Veniamo ora ai possibili scenari per l’elezione del Presidente della Repubblica. Sul piano parlamentare la situazione è la seguente: il blocco di centrodestra controlla 453 voti (Lega, Forza Italia, Fratelli d’Italia, NcI), quello di centrosinistra (Pd, M5Stelle, LeU) 408, i centristi 76 (Italia Viva, Azione, MAIE, ML), mentre nel gruppo misto ci sono 78 parlamentari. Per eleggere un Presidente nei primi tre scrutini la maggioranza richiesta è 678, mentre al quarto scrutinio si abbassa (50%+1) a 505. I numeri sono chiari: per eleggere subito un presidente serve un accordo molto ampio tra le due coalizioni di destra e sinistra. Mentre dal quarto scrutinio servono uno dei due blocchi più i voti dei centristi (nel caso della destra) oppure sia dei centristi che del misto (nel caso della sinistra). Una situazione di stallo che rende molto difficile l’elezione di un candidato di parte, anche dopo il quarto scrutinio. Una qualche convergenza totale, o almeno parziale, tra i due schieramenti resta la combinazione più probabile. Questa confluenza è incentivata anche dalla maggioranza di unità nazionale perché mai come questa volta il destino del governo è legato all’elezione del nuovo Capo dello Stato. In questo contesto gli scenari principali sono quattro:
A) Draghi viene eletto Presidente della Repubblica dalla sua maggioranza di governo e la coalizione riesce a mantenersi intatta. Viene incaricato un nuovo Presidente del Consiglio – probabilmente uno dei ministri tecnici di Draghi – che forma un esecutivo non troppo diverso rispetto a quello di Draghi dopo un accordo tra i leader di partito. Si prosegue in continuità con il solco tracciato dall’attuale Primo Ministro.
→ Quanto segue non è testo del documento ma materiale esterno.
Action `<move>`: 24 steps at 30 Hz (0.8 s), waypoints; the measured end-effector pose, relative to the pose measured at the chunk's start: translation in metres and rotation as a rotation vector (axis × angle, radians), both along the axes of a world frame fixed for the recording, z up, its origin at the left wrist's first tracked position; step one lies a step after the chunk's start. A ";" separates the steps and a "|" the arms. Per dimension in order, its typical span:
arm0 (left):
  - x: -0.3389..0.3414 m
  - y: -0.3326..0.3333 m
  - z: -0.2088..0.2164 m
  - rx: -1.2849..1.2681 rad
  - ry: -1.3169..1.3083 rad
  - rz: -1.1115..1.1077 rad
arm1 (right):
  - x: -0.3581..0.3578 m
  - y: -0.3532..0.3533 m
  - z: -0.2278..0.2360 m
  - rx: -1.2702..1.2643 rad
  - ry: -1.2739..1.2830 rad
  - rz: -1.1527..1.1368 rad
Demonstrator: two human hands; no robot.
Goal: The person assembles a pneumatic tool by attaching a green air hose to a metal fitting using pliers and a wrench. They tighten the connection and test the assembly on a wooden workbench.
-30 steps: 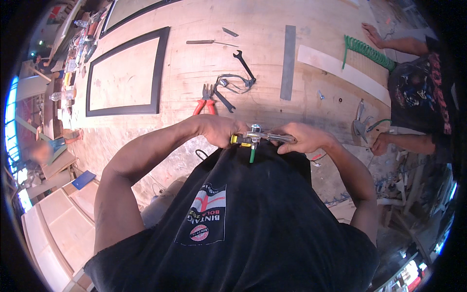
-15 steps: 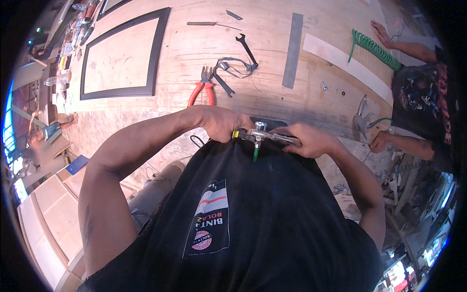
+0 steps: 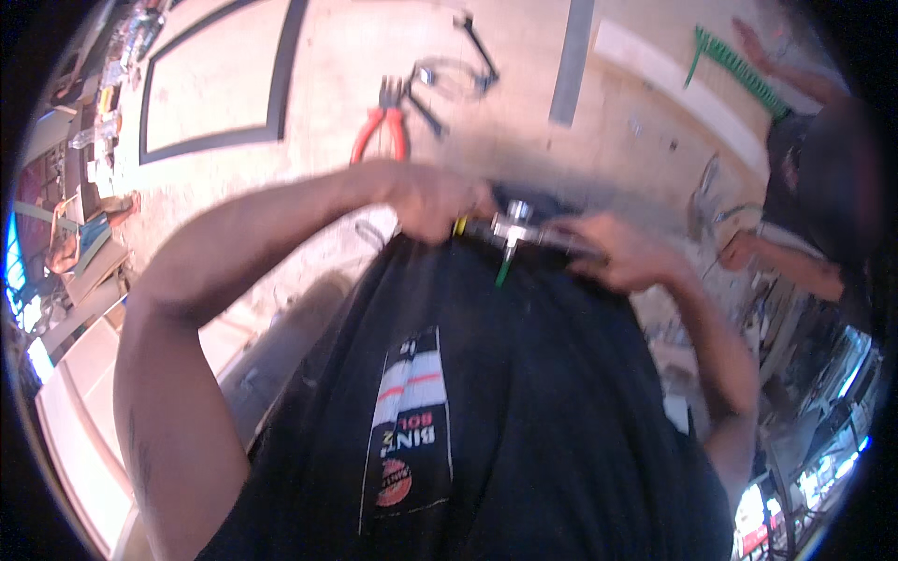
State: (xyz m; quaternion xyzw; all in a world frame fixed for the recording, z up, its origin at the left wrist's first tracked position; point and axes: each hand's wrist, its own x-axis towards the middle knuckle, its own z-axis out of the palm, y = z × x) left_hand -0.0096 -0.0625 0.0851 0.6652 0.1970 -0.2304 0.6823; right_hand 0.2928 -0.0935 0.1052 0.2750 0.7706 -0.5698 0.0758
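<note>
Close against my black shirt, a silver metal fitting [image 3: 513, 229] sits between my two hands, with a short green piece [image 3: 503, 273] pointing down from it. My left hand [image 3: 435, 206] is closed around a dark tool with a yellow band [image 3: 461, 226], which meets the fitting's left side. On the other side, my right hand [image 3: 625, 252] grips a silver-handled tool [image 3: 566, 240] reaching to the fitting. Blur hides the exact kind of both tools. Beyond my left hand, red-handled pliers [image 3: 382, 131] lie on the table.
A black frame [image 3: 281, 93] lies at the far left of the table [image 3: 337, 56]. Farther off are wrenches [image 3: 478, 51], a grey strip [image 3: 572, 65] and a pale board [image 3: 678, 84]. At right, a co-worker's hand [image 3: 739, 251] is near a blow gun [image 3: 706, 192] and a green coiled hose [image 3: 739, 70].
The whole view has shifted and blurred, so the table things sit higher in the picture. Both hands keep their grip, and the fitting appears slightly farther right, its green piece now slanted.
</note>
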 end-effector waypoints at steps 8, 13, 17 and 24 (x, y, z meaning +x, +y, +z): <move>-0.021 0.009 -0.001 0.250 -0.194 0.101 | -0.005 0.031 0.011 -0.235 0.045 -0.056; -0.030 0.041 0.004 0.137 -0.125 0.154 | -0.001 0.038 -0.042 -0.434 0.125 -0.200; -0.045 0.082 -0.030 0.044 -0.007 0.473 | -0.013 0.057 -0.081 -0.400 0.267 -0.441; -0.015 0.109 -0.109 0.203 0.421 0.848 | -0.016 0.096 -0.137 -0.521 0.041 -0.625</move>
B) Draghi resta Presidente del Consiglio perché presto si materializza un altro nome su cui la maggioranza di governo (o gran parte di essa) riesce a convergere. Draghi sarebbe probabilmente indebolito e, pur restando al suoi posto, avrebbe difficoltà a tenere a freno gli appetiti e le scintille tra partiti politici in un anno pre-elettorale.
C) Un nome terzo viene eletto con una maggioranza diversa rispetto a quella di governo. Ciò implica la scelta di un candidato d’area (destra o sinistra) che passa dal quarto scrutinio in poi con i voti dei centristi e del gruppo misto, ma senza un accordo tra tutti i leader della maggioranza di governo. E’ lo scenario peggiore, poiché a quel punto la maggioranza potrebbe entrare in crisi mettendo a repentaglio anche la permanenza di Draghi. Si aprirebbero scenari per le elezioni anticipate o per una coalizione di governo precaria e debolissima. Il rischio è che Draghi esca sbattendo la porta e lasciando i partiti nel caos.
D) Lo stallo assoluto in Parlamento. Una serie di potenziali candidati bruciati dai disaccordi tra partiti conduce ad una situazione inestricabile. Tutti, o quasi, i partiti del Parlamento chiedono a Mattarella di accettare un secondo mandato, mentre Draghi resta presidente del Consiglio. È attualmente lo scenario meno probabile ma non può essere del tutto escluso.